Segment Start: Provided material
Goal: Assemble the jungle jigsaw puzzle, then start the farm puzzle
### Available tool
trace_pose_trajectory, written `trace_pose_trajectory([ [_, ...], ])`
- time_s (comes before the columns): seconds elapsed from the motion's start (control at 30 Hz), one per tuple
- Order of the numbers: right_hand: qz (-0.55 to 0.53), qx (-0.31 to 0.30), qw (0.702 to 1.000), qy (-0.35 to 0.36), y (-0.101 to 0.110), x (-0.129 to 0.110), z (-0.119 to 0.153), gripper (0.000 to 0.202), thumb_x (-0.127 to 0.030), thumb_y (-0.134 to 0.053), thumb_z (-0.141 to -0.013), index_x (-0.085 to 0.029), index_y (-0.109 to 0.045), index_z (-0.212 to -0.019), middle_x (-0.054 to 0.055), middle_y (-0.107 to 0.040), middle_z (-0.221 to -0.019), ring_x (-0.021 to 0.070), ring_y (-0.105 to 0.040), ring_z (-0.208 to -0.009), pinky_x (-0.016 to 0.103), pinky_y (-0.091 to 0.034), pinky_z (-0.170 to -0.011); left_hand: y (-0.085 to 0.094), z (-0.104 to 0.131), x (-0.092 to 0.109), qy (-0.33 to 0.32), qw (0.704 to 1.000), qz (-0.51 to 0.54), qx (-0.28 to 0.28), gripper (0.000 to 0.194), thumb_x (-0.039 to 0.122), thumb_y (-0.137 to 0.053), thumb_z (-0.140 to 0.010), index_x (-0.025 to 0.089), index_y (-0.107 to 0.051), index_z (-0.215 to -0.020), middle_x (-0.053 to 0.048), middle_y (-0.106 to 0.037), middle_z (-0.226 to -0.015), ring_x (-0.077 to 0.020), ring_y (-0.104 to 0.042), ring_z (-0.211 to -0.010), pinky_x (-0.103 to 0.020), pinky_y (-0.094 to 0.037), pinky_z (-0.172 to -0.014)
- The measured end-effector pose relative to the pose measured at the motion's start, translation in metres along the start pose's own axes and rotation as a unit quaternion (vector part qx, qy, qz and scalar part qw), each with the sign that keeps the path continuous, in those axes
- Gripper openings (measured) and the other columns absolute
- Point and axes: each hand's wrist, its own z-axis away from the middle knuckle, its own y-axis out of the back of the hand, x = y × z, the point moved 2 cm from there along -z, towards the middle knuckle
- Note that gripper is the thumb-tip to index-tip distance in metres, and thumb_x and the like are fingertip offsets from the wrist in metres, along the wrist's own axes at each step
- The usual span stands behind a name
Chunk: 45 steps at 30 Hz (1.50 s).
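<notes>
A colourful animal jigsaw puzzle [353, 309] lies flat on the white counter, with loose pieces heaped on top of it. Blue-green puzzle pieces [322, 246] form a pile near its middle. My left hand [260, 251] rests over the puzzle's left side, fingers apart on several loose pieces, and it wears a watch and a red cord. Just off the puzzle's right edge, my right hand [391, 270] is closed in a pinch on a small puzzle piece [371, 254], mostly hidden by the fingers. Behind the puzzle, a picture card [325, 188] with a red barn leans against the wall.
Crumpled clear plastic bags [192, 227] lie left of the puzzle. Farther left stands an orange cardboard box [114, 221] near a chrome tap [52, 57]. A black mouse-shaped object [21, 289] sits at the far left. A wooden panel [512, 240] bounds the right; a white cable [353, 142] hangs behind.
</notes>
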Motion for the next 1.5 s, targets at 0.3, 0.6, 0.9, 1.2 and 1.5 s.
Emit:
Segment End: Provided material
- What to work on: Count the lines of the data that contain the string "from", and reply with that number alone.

- Task answer: 3